ENTRIES SHOWN:

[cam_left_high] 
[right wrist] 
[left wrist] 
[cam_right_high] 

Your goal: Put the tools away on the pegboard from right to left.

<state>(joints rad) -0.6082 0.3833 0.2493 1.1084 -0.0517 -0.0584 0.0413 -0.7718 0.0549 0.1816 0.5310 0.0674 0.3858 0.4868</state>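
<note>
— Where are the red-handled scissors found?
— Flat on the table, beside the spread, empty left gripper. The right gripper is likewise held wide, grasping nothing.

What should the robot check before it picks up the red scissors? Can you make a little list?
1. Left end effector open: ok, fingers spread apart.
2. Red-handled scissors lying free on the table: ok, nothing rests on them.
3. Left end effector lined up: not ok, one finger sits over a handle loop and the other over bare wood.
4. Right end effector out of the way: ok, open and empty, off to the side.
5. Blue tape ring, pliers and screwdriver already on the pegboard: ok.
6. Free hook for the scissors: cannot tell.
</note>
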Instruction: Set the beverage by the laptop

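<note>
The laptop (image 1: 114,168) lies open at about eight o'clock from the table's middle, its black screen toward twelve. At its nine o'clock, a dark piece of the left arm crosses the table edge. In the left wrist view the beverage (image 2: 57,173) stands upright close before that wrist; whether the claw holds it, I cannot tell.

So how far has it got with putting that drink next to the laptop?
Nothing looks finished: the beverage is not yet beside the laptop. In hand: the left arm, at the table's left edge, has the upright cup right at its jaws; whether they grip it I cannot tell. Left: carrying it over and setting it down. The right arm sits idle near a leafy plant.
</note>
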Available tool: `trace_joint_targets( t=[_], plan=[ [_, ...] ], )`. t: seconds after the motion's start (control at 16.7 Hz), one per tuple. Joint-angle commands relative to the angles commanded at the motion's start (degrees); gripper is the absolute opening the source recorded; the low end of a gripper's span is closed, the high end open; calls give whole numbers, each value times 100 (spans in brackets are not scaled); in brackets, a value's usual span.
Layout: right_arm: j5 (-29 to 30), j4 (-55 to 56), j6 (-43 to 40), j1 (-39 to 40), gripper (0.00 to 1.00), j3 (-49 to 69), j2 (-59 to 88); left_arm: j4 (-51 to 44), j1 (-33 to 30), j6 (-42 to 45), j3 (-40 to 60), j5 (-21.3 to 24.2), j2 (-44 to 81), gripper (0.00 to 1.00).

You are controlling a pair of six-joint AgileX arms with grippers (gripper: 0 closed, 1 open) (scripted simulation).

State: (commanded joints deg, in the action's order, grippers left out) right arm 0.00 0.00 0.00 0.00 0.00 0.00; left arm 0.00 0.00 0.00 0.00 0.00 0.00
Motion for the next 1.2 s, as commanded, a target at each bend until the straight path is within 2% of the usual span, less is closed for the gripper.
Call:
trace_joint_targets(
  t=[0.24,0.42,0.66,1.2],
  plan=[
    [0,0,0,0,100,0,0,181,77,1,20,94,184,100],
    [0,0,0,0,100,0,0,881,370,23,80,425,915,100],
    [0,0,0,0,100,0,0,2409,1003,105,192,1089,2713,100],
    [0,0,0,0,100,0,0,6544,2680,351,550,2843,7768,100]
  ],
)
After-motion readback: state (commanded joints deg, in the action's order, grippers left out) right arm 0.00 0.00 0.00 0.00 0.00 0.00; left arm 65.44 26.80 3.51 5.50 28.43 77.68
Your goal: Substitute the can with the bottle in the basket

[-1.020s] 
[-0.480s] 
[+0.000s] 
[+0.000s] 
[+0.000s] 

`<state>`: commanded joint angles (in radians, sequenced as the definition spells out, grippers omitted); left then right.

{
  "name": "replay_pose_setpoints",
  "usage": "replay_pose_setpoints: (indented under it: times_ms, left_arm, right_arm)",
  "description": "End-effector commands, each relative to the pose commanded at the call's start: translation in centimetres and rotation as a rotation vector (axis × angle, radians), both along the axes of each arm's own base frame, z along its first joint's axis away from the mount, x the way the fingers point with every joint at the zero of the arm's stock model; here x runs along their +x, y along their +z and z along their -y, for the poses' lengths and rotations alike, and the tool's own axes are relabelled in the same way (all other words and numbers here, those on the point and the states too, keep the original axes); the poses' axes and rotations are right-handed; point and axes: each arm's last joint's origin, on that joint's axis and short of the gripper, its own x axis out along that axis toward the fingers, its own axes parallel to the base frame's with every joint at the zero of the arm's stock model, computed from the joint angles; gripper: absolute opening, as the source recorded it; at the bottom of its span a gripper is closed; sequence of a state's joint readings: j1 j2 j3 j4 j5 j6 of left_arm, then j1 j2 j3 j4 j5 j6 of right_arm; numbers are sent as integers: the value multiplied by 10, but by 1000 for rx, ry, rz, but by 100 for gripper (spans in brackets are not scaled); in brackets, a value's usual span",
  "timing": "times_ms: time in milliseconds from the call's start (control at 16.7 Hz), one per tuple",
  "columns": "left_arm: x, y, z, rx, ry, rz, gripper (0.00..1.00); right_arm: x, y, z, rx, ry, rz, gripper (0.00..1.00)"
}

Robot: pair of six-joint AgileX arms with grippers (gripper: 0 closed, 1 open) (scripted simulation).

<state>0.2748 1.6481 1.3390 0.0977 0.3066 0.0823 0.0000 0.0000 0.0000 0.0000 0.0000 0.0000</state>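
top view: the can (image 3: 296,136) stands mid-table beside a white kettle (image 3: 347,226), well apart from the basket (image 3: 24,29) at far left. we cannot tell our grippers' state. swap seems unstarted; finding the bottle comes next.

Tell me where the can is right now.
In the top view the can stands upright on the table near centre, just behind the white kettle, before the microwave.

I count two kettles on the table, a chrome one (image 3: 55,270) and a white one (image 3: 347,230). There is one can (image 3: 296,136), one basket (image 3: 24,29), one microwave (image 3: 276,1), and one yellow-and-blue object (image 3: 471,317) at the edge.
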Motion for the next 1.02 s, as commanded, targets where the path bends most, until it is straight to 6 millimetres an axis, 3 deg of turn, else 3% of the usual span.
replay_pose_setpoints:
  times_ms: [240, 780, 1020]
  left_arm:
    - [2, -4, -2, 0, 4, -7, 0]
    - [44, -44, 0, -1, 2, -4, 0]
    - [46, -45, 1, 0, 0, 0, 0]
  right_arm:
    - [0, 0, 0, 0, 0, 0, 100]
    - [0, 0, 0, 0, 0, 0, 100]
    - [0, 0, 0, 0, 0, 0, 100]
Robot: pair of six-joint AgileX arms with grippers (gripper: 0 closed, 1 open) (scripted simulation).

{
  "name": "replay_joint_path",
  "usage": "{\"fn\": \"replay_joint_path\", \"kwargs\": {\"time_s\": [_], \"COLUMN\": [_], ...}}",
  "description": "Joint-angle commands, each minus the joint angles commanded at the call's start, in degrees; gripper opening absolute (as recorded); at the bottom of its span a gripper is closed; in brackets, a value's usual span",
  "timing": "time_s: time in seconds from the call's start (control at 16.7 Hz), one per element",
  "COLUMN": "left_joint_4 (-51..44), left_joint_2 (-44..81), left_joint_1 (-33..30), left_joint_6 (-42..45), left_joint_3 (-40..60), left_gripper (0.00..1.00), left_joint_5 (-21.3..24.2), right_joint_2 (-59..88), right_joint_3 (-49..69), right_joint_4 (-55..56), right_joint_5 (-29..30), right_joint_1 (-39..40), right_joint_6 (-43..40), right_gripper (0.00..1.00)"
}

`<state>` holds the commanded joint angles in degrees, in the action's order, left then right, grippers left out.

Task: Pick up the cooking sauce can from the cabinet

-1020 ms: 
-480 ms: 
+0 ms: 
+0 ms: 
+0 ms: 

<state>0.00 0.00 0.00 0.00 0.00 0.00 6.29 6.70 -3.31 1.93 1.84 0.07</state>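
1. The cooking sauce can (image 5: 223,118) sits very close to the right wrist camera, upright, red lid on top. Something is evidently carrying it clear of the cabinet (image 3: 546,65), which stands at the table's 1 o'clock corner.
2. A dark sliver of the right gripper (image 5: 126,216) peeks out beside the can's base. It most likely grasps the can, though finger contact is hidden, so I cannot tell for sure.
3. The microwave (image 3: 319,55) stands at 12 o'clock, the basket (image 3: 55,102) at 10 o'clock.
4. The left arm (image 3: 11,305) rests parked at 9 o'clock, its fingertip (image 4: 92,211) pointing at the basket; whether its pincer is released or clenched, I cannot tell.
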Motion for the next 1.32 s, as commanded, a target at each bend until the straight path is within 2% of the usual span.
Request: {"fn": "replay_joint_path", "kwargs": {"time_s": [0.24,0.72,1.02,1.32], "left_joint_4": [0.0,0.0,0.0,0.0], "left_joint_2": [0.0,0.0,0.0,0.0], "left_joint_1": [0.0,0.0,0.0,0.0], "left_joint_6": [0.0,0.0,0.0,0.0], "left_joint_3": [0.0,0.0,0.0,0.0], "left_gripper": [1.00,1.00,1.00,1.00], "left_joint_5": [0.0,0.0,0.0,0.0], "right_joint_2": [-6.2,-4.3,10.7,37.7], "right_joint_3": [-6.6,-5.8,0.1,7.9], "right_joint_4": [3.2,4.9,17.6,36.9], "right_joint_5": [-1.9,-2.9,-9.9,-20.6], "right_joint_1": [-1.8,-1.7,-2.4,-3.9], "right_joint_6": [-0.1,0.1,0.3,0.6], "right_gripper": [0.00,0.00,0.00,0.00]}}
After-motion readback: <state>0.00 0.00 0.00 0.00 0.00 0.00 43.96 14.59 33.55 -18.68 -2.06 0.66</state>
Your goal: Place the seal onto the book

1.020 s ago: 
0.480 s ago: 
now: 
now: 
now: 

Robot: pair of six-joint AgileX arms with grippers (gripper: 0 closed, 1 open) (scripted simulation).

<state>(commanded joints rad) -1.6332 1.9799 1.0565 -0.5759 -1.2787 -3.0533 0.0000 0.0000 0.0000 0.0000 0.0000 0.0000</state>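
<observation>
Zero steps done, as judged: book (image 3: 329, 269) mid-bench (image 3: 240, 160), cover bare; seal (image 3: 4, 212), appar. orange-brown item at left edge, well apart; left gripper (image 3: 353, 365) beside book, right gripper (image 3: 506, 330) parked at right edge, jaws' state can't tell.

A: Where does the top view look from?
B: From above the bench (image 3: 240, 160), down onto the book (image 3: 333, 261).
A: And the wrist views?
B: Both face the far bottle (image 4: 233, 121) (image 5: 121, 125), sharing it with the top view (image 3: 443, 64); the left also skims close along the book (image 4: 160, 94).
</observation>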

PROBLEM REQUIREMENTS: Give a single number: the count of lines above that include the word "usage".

TASK ANSWER: 2